[Megaco] The ABNF coding of VALUE doesn't allow to represent ageneric UTF-8 string/char
Steve Cipolli
SCipolli at RADVISION.COM
Fri Jun 24 15:14:39 EDT 2005
Angelo,
Today all ASCII characters except double quotes can be specified by the
VALUE production (some of the characters need to be in the quotedstring
form). Adding UTF-8 does not change this. The part of UTF-8 that is <
0x80 is exactly ASCII and does not change or need to change the way in
which VALUE is encoded.
UTF-8 characters above 0x7F are encoded as multiple bytes in which each
byte of the character is guaranteed to be > 0x7F. So UTF-8 characters are
either < 0x80 and are simply the equivalent of ASCII or they are encoded
into multiple bytes in which every byte of the character is > 0x7F. There
will never be a circumstance where a byte of a UTF-8 multibyte character
collides with _any_ ASCII character.
Perhaps the table below will help clarify
Scalar Value 1st Byte 2nd Byte 3rd Byte 4th Byte
00000000 0xxxxxxx 0xxxxxxx
00000yyy yyxxxxxx 110yyyyy 10xxxxxx
zzzzyyyy yyxxxxxx 1110zzzz 10yyyyyy 10xxxxxx
000uuuuu zzzzyyyy yyxxxxxx 11110uuu 10uuzzzz 10yyyyyy 10xxxxxx
Notice that "one byte" UTF-8 characters have their high order bit cleared
(0) and that all bytes of all multi-byte UTF-8 encodings have the
high-order bit set (1). In other words all multi-byte character's bytes
are > 0x7F.
So changing the productions to:
VALUE = quotedString / 1*(SafeChar / %x80-F7)

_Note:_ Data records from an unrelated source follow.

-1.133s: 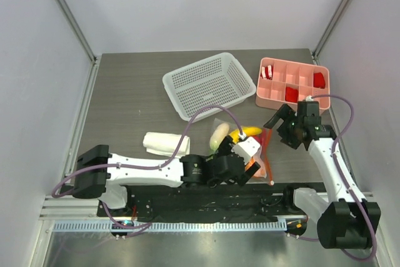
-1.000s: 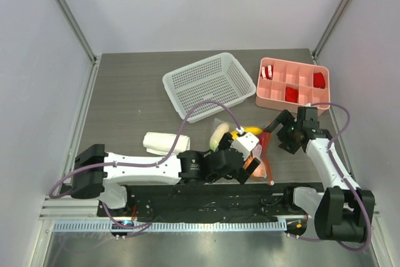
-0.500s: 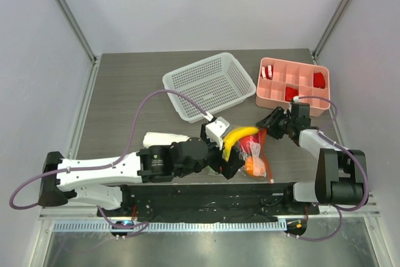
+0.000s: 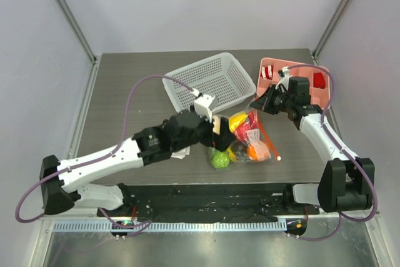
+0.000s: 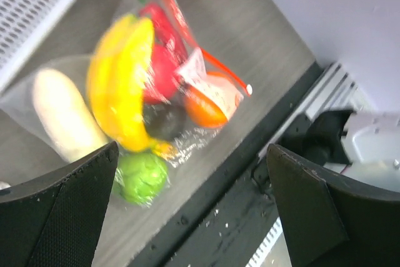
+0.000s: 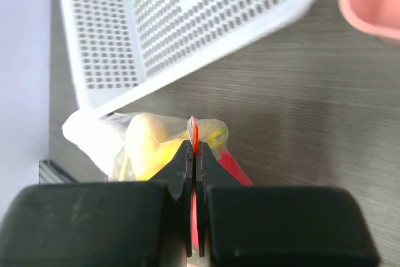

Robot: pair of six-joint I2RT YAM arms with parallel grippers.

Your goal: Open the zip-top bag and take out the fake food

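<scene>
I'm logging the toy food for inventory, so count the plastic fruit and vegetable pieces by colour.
White plastic radish: 1
Yellow plastic banana bunch: 1
Red plastic apple: 1
Dark round plastic piece: 1
Orange plastic fruit: 1
Green plastic apple: 1
Total: 6

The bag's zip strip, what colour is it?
Orange-red. The zip strip shows best in the right wrist view.

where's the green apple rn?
Top view, just right of centre: the green apple sits at the near-left end of the zip-top bag, just below the left gripper.
</scene>
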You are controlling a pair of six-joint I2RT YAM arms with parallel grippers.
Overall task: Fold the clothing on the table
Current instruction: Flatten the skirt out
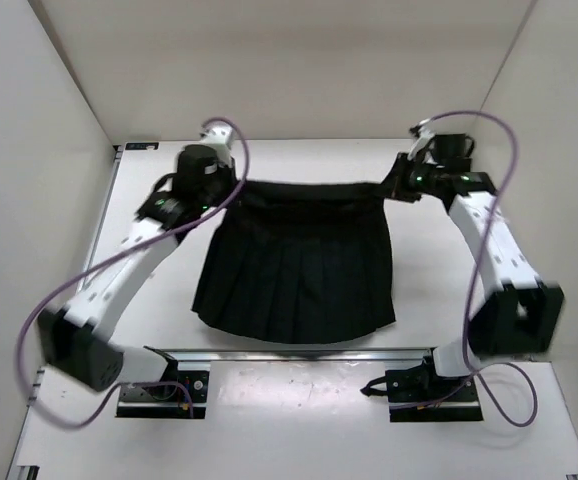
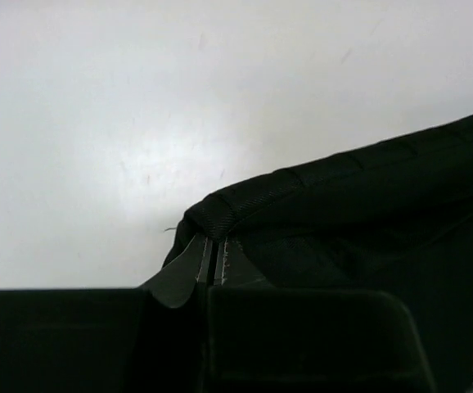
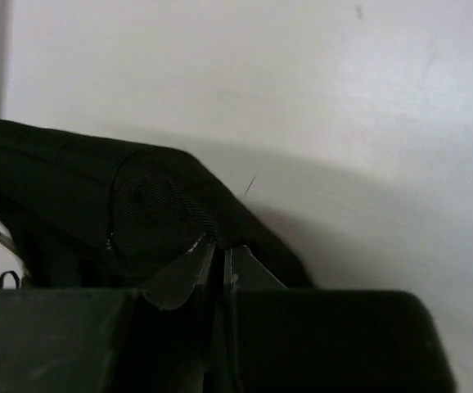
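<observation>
White table with a black pleated skirt spread across its middle.
The table (image 1: 429, 270) is a flat white rectangle, showing bare surface to the left and right of the cloth. The skirt (image 1: 294, 270) lies with its waistband toward the far edge, stretched straight from left to right. Its wider hem fans toward the near side and stops just short of a metal rail (image 1: 299, 353) running across the table. Nearer than the rail sit a left arm mount (image 1: 164, 392) and a right arm mount (image 1: 434, 390).
</observation>
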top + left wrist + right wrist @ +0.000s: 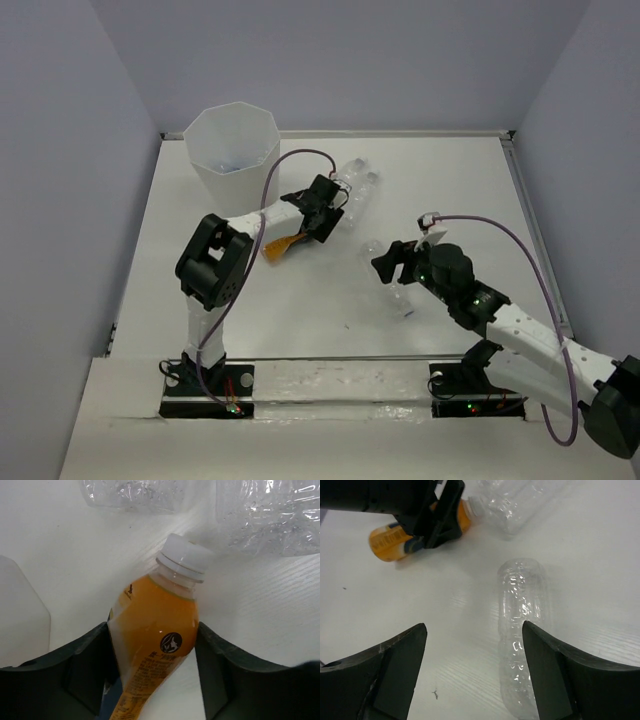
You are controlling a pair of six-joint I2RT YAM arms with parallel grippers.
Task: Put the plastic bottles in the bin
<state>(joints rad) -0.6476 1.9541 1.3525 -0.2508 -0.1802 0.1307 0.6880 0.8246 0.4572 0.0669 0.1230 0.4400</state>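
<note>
Black jaws of my left claw (pixel 153 630) clench the orange bottle (pixel 155 645) lying on the counter (pixel 50 540), likely to carry it to the bin (pixel 235 185) beyond-left. My right claw (pixel 472 645) hangs released over a clear bottle (pixel 522 630).

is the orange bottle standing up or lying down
Lying down: the orange bottle rests on its side on the table, white cap on, with the left gripper closed around its sides.

Glossy crinkled clear plastic bottle (pixel 522 630), matt black fingers (pixel 395 655)
</note>
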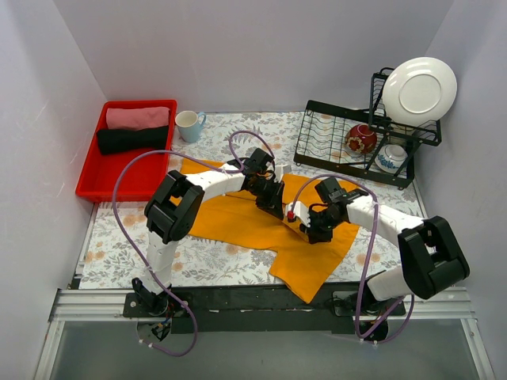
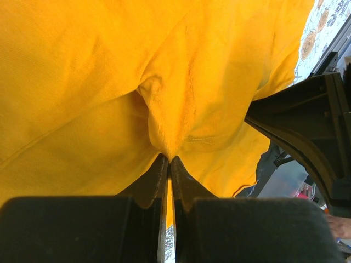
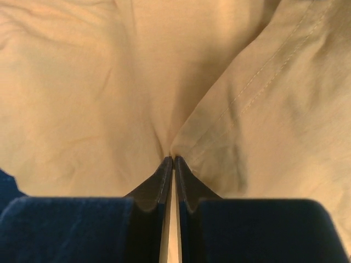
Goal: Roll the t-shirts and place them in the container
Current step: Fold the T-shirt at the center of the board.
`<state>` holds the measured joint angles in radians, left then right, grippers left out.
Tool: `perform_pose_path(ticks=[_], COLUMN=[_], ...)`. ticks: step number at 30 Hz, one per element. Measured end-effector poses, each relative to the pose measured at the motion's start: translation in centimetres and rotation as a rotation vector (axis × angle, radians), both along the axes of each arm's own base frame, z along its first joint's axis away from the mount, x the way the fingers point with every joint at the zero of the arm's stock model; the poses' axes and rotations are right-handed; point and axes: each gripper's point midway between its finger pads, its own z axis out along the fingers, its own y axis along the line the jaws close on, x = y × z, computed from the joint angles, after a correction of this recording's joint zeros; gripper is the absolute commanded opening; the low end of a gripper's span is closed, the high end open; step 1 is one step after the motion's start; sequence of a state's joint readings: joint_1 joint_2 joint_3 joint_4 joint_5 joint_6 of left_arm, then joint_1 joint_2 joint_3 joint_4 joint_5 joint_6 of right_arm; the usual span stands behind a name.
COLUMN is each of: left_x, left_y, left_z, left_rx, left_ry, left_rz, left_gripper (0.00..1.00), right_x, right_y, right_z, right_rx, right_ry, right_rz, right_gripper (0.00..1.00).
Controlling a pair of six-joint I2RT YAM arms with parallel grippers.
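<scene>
Clamped in black two-finger left gripper [image 2: 169, 160] and right gripper [image 3: 174, 159] alike, plain orange-yellow soft cloth t-shirt [image 2: 98, 66]; keep both pinches level; pull taut; fold over without bunching.

One t-shirt [image 1: 238, 226] is being counted. One red tray [image 1: 91, 178], two rolled cloths: pink roll [image 1: 136, 117], black roll [image 1: 131, 139]. One mug [image 1: 188, 125], one dish rack [image 1: 317, 131], one white plate [image 1: 418, 90], one red bowl [image 1: 360, 139] and one blue-patterned cup [image 1: 390, 158] are being tallied. Two grippers are being logged: left gripper [image 2: 168, 159], right gripper [image 3: 174, 159].
</scene>
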<state>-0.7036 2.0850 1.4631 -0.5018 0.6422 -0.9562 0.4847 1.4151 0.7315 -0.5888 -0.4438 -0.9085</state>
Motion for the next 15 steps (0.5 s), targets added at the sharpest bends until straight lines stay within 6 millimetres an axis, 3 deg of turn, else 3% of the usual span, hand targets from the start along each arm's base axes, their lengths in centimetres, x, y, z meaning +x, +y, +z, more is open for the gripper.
perform_pose_path(ticks=[15], left_x=[-0.7], left_y=[0.6], left_z=[-0.6], left_rx=[0.022], left_ry=[0.022], left_rz=[-0.007], left_gripper=[0.00], right_x=[-2.2], right_y=[-0.9], right_z=[1.6], right_rx=[-0.013], right_ry=[0.052], right_rz=[0.022], right_gripper=[0.09])
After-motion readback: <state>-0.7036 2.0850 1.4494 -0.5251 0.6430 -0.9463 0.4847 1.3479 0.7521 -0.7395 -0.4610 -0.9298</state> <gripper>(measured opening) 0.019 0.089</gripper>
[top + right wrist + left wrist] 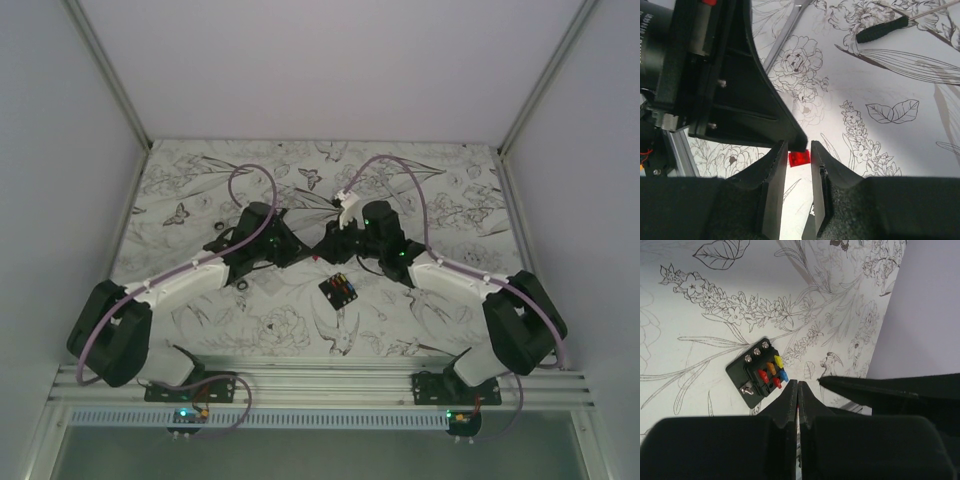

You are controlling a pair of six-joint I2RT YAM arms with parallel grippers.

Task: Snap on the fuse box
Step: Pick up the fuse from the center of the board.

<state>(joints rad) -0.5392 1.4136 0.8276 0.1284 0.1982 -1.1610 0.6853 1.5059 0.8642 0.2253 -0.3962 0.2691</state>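
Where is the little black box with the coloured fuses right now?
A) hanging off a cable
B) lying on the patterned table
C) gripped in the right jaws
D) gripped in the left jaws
B: the fuse box lies flat on the table, out in the open with nothing gripping it.

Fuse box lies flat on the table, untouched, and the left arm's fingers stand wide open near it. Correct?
Not quite. The left fingers are pressed shut with nothing between them, as the left wrist view shows. The fuse box does lie flat on the table, untouched.
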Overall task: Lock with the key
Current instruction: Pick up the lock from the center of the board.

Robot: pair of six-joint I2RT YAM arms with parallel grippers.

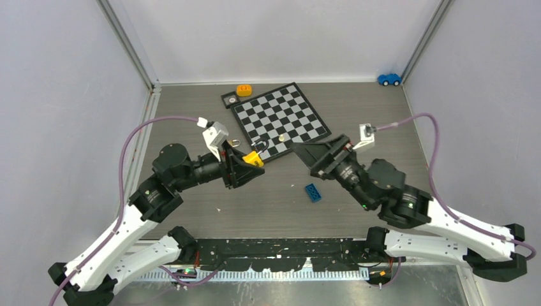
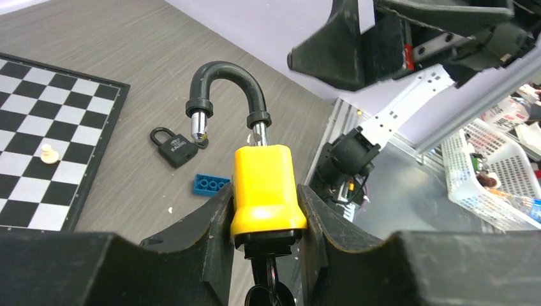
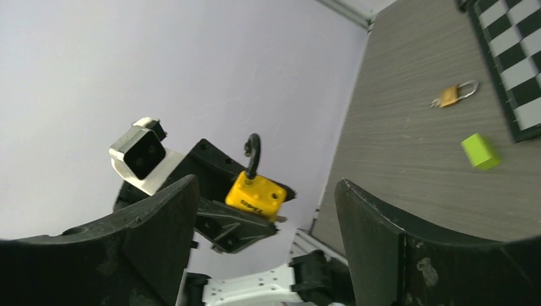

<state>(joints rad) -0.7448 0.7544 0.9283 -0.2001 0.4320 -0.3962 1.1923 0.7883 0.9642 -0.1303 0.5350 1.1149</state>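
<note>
Beside the chessboard point(image 1: 281, 120), left fingers point(image 2: 198, 236) clamp the yellow padlock point(image 2: 265, 188); right fingers point(image 3: 153, 236) spread wide.

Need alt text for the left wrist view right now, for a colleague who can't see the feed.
The left gripper clamps a yellow padlock upright, its black shackle raised open. Behind it on the table lie a small black padlock, a blue brick and a chessboard.

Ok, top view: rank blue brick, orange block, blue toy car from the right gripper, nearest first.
1. Blue brick, just nearside of the right gripper.
2. Orange block, far edge, left of centre.
3. Blue toy car, far right corner.
</note>
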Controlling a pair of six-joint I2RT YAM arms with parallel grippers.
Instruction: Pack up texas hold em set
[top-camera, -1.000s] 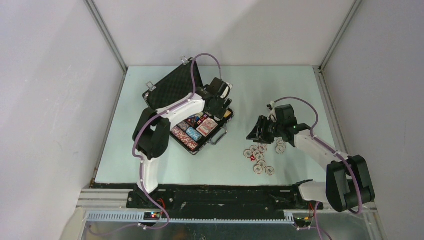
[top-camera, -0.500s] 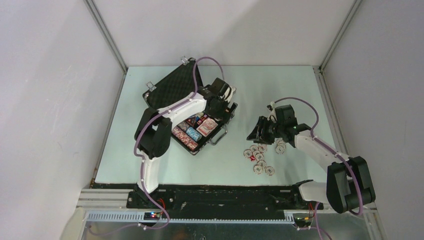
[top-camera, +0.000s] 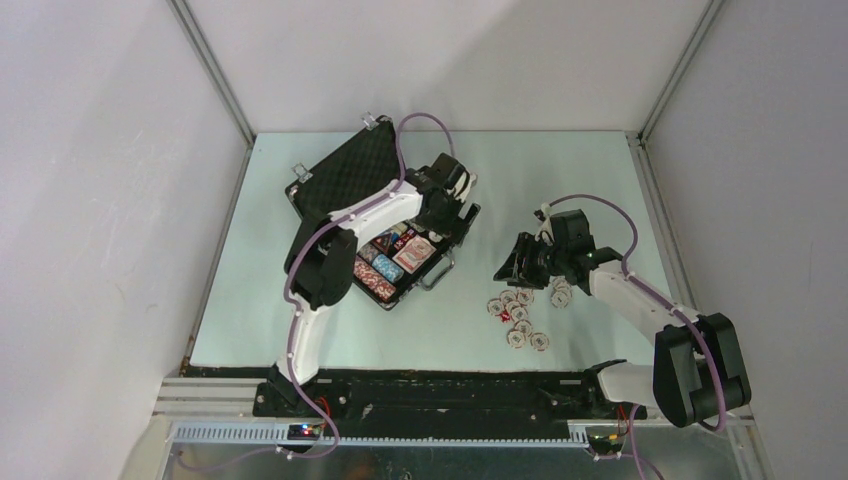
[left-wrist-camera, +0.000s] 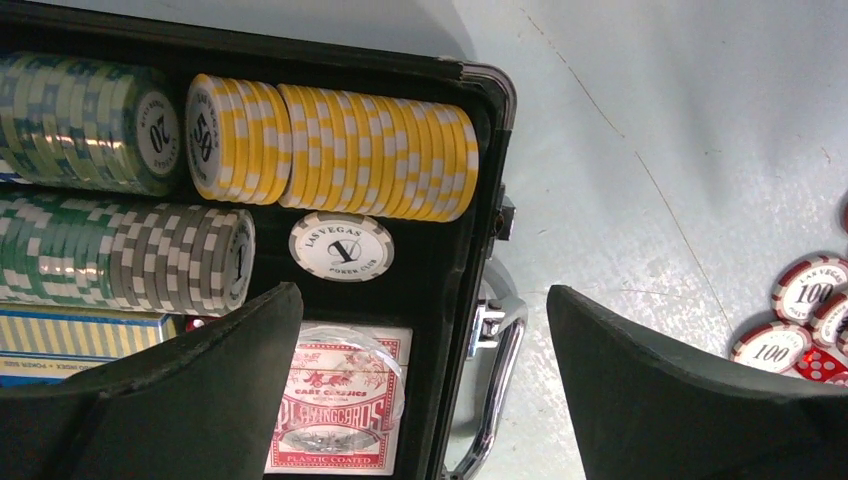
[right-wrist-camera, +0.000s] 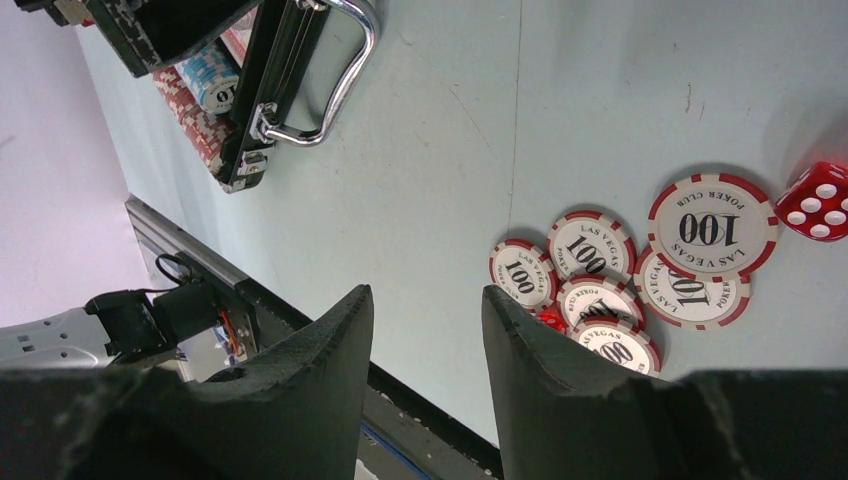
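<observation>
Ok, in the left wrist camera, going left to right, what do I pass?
green chip row → yellow chip row → silver case handle → bare table → loose red 100 chips

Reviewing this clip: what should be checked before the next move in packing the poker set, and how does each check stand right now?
1. Case lid up: ok, it stands open.
2. Left gripper empty: ok, jaws wide apart above the case, nothing between them.
3. Right gripper empty: ok, jaws apart, only table between them.
4. Every chip packed: not ok, red-and-white chips lie loose on the table beside a red die.
5. Chips in the case seated on edge: not ok, one white chip lies flat beside the grey row.
</observation>
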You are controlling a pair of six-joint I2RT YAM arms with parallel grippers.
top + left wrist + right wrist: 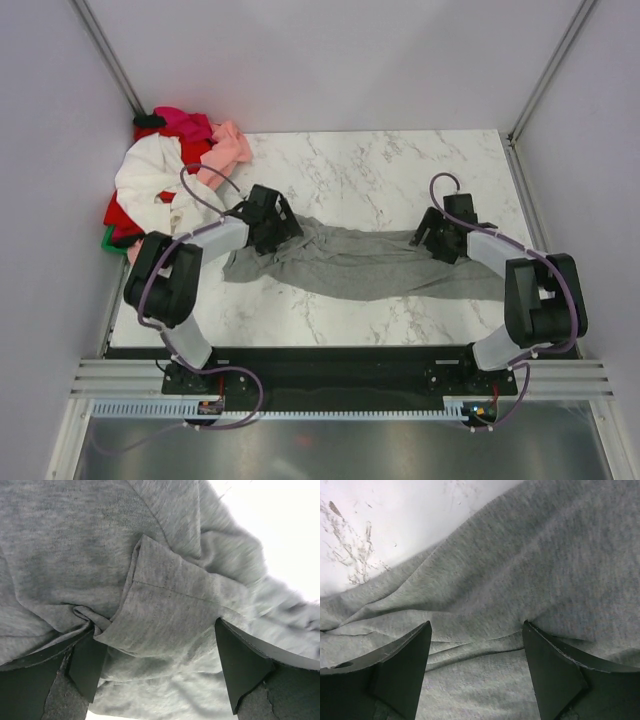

quotedString = DQUOTE *(SafeChar / %x80-F7 / RestChar / WSP)
DQUOTE
as Sasha Ruditsky suggests will allow UTF-8 characters to be used in
VALUEs. ASCII characters (and UTF-8 equvialents < 0x80) that are in the
RestChar set will need to be quoted just as they have always been. UTF-8
characters above 0x7F may or may not be quoted, just as all the ASCII
characters in the SafeChar set.
--Stephen
> -----Original Message-----
> From: Contardi Angelo [mailto:Angelo.Contardi at italtel.it]
> Sent: Friday, June 24, 2005 12:25 PM
> To: Steve Cipolli
> Subject: R: [Megaco] The ABNF coding of VALUE doesn't allow
> to represent ageneric UTF-8 string/char
>
>
>
>
> -----Messaggio originale-----
> Da: Steve Cipolli [mailto:SCipolli at radvision.com]
> Inviato: venerdì 24 giugno 2005 18.01
> A: Contardi Angelo; Megaco IETF - Mail List (E-mail)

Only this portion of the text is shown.